1995 novembre 26 Quella strana coppia

1995 novembre 26 – Quella strana coppia

Non si conoscevano di persona, era il loro primo faccia a faccia. Fini, bolognese, 44 anni, l’uomo che
ha portato la destra fuori dal ghetto; Cacciari, veneziano, 51 anni, l’intellettuale di sinistra formatosi
sui temi del lavoro, oggi sindaco.

Esemplari di un ceto politico affidabile, che ci manca come il pane. Pronti anche, nel nome dei
problemi concreti, a superare le angustie del ping pong tra “destra” e “sinistra”.

A Vicenza, la piccola e media industria ha chiesto loro che cosa si può fare per liberare l’Italia dalla
foresta amazzonica della burocrazia.

Roba da non credere: l’onorevole e il professore si sono scrupolosamente attenuti al tema, senza
mollare l’osso.

Mai una scivolata da teatrino, mai uno slalom nella politica delle parole.
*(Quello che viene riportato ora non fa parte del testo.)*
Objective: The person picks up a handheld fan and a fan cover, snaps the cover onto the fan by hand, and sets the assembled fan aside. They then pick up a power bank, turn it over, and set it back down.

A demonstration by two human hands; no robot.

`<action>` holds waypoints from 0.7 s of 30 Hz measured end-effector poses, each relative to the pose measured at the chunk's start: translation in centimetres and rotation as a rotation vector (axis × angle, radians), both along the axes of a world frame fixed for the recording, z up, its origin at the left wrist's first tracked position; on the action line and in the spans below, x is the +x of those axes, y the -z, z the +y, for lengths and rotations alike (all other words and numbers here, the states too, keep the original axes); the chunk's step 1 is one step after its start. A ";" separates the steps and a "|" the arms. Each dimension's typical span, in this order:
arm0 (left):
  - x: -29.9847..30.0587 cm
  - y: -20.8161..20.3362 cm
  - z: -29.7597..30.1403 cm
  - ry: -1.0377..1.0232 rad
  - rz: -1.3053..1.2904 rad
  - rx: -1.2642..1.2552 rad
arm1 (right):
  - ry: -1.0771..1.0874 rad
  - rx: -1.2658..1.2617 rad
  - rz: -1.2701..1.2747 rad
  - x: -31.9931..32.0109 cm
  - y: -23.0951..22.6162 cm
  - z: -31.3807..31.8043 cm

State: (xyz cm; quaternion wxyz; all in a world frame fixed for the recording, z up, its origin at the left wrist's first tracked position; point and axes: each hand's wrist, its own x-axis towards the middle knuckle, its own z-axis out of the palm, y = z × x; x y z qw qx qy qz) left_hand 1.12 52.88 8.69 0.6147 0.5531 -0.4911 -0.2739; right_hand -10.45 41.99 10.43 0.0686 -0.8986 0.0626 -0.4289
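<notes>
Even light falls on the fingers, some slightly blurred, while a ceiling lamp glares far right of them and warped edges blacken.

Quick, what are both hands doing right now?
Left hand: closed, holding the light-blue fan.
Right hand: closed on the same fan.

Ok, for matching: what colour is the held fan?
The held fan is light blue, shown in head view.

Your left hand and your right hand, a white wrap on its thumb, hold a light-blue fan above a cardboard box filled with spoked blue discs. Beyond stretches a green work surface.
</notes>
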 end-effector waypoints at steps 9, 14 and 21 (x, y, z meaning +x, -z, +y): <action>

Segno che, nonostante tutto,
si può ancora affrontare a viso aperto la politica delle cose.

Fini ha esordito mettendo in guardia dall’effetto marmellata, tipico delle fasi di transizione, quando
sembra che tutte le posizioni si confondano. Il richiamo a mettere le carte in tavola con chiarezza era
più che opportuno, e Cacciari non è proprio tipo da sottrarsi.

Ma l’incontro ha preso un’altra strada. Più Fini e Cacciari andavano al cuore del problema, più le
distanze tra i due si accorciavano, più il linguaggio si accordava.

Il che ha confermato con tutta evidenza una nostra tesi di fondo. La riforma dello Stato è la madre di
tutte le riforme, una necessità talmente impellente da spiazzare a questo punto gli schieramenti.

Oggi lo Stato forte è uno Stato leggero. Ha bisogno di perdere poteri per esercitare autentico potere
in un mondo che, economia alla mano, premia chi sa meglio organizzare la propria amministrazione
pubblica.

Quando la burocrazia cessa di produrre servizi e anzi li deprime, uno Stato rischia l’autocombustione.

Liquidando ogni ingombrante ascendenza, Fini ha fatto suo un dogma liberista: “Lo Stato faccia
poche cose ma bene”. E Cacciari per non lasciare penombre, ha ripudiato anche il decentramento, a
vantaggio del federalismo puro e semplice.

Come dire. Il decentramento pone sempre lo Stato in un ruolo di elargitore di funzioni; soltanto il
federalismo rende effettiva la rivoluzione nei poteri e nelle responsabilità.

Prendo un dato da un libro che consiglio a tutti, “Manifesto per un Paese normale” di Elio Veltri ex
sindaco di Pavia. Tra le tantissime anomalie, ricorda ad esempio che il ministero delle Finanze ha
70mila dipendenti, il 70% dei quali si occupa soltanto di scartoffie, procedure, inghippi formali.

Oramai non è più questione di aliquote fiscali, ma di un fisco che va radicalmente ridistribuito sul
territorio.

La “macchina” può più degli eletti dal popolo. Ha spiegato Cacciari: “Anche i funzionari bravi, più
di quanti si pensi, sono paralizzati”. Ha concluso Fini: “Il problema non è chi andrà a Palazzo Chigi,
ma quale Stato vogliamo per i nostri figli”.

Mai c’è stata tanta coscienza del dramma italiano. Bisogna incalzare il ceto politico, stargli addosso
per le riforme: in fondo, Fini e Cacciari hanno ratificato che la protesta del Nordest è sacrosanta. Un
servizio reso al Paese, non un brontolio egoista.